Peter explains that he has two goals for each of his residents – ‘normalization and dignity of risk.’ His desire is that residents lead as normal and independent a life as possible and engage in activities they want to participate in even where there may be some risk involved because the individual has a disability. From touring the Community Options homes, it’s apparent that the organization takes the goal of normalization seriously.
Assisting residents to accomplish their goals is also important. Frequently, Peter says – ‘if a resident wants to go horseback riding we’ll find a way to help them go horseback riding.’ There’s an element of danger to any of us engaging in horseback riding. With proper accommodations, an individual with a disability should be able to assume that risk just as someone without a similar disability may.
Although Peter often uses horseback riding as an example of what he means by ‘dignity of risk,’ my sense is that it’s a true interest the organization has helped a former or current resident pursue. Just as with the goal of normalization, the organization practices what Peter preaches in helping residents pursue their interests even where there may be some risk involved.

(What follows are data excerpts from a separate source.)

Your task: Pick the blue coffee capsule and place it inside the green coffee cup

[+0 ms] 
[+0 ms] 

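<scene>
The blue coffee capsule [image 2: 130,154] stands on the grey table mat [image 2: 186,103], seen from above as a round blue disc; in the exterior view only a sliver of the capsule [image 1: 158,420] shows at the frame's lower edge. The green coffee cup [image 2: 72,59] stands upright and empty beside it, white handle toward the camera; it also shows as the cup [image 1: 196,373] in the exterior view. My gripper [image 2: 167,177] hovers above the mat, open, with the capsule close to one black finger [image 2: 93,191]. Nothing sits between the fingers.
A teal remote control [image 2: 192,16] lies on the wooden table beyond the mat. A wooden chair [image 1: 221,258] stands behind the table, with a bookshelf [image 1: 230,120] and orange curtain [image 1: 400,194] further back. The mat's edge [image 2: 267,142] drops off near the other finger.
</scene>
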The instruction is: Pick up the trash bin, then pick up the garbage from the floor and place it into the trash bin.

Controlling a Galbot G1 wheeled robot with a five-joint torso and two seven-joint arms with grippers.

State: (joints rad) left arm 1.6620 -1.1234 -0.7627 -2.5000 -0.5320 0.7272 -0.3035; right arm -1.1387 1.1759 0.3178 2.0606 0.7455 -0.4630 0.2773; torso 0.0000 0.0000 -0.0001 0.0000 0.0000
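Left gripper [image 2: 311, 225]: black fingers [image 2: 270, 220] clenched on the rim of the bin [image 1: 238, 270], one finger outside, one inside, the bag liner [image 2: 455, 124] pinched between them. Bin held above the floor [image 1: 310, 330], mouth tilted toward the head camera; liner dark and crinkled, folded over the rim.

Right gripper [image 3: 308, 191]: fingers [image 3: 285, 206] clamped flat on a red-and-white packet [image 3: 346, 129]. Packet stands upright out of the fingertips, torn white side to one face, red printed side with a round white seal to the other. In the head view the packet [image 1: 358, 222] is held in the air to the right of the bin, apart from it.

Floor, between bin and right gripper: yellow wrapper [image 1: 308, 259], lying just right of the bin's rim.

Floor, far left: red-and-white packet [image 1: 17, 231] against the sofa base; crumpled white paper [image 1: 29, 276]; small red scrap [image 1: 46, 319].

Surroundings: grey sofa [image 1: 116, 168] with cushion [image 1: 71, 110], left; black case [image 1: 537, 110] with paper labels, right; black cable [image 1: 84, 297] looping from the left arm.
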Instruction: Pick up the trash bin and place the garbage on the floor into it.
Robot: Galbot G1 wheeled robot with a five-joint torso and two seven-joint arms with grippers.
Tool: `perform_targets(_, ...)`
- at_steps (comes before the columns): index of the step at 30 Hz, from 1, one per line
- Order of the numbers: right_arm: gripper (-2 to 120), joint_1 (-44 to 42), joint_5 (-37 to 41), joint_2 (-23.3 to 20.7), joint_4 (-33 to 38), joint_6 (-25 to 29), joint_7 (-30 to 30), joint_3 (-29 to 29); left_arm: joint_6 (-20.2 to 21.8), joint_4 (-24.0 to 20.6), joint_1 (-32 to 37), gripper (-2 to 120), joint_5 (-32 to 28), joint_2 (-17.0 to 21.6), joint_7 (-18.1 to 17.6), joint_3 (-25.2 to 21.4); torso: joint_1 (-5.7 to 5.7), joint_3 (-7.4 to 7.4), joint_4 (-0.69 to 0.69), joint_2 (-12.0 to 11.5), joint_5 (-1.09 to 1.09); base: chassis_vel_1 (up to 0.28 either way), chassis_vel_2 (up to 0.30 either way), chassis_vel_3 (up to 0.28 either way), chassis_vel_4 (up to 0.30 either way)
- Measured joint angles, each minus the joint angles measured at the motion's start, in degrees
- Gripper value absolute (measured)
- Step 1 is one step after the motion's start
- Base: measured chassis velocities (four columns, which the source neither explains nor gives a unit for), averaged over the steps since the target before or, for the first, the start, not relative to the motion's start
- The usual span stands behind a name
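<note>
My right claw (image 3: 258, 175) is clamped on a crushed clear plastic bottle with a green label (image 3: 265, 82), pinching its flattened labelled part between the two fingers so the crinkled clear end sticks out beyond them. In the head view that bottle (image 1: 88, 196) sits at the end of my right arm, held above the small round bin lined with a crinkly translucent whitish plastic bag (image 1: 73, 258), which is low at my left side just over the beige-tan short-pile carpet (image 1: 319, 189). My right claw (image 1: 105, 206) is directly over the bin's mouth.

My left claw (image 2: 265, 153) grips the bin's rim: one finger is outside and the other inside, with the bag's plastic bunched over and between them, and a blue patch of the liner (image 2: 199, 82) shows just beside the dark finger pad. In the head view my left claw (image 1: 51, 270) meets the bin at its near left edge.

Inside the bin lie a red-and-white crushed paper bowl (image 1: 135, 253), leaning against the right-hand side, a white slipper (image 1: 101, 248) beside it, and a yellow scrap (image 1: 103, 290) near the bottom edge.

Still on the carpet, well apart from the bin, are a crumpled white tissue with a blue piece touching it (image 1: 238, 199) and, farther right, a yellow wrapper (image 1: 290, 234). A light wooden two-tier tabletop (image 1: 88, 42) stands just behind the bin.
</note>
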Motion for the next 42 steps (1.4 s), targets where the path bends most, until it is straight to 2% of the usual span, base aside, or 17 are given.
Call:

The program is flexible so that residents who aspire to be employed can work towards that goal and other residents participate in day programs so that they are out of the house and engaged in the community. As a testament to the fact that residents are strongly encouraged to engage in the community, I can share that while I was touring the homes, all residents were out and about, participating in their day programs.
Another major perk Community Options residents enjoy is individual attention. Each resident works closely with a number of staff members throughout the day and because the maximum number of residents per home is three they each receive a great deal of personal attention.
One of the greatest pleasures of my morning was speaking with a house manager. He was able to tell me all about his resident. He told me about his likes and dislikes, past outings they had been on and future outings they had planned. He gushed about the progress his resident has made since being enrolled in the program and spoke about ways they are helping empower his resident to work towards independence.  The enthusiasm he showed when speaking about his resident’s progress and the passion he displayed about the Community Options program was palpable. It was impressive to see and hear and really capped off a terrific morning for me.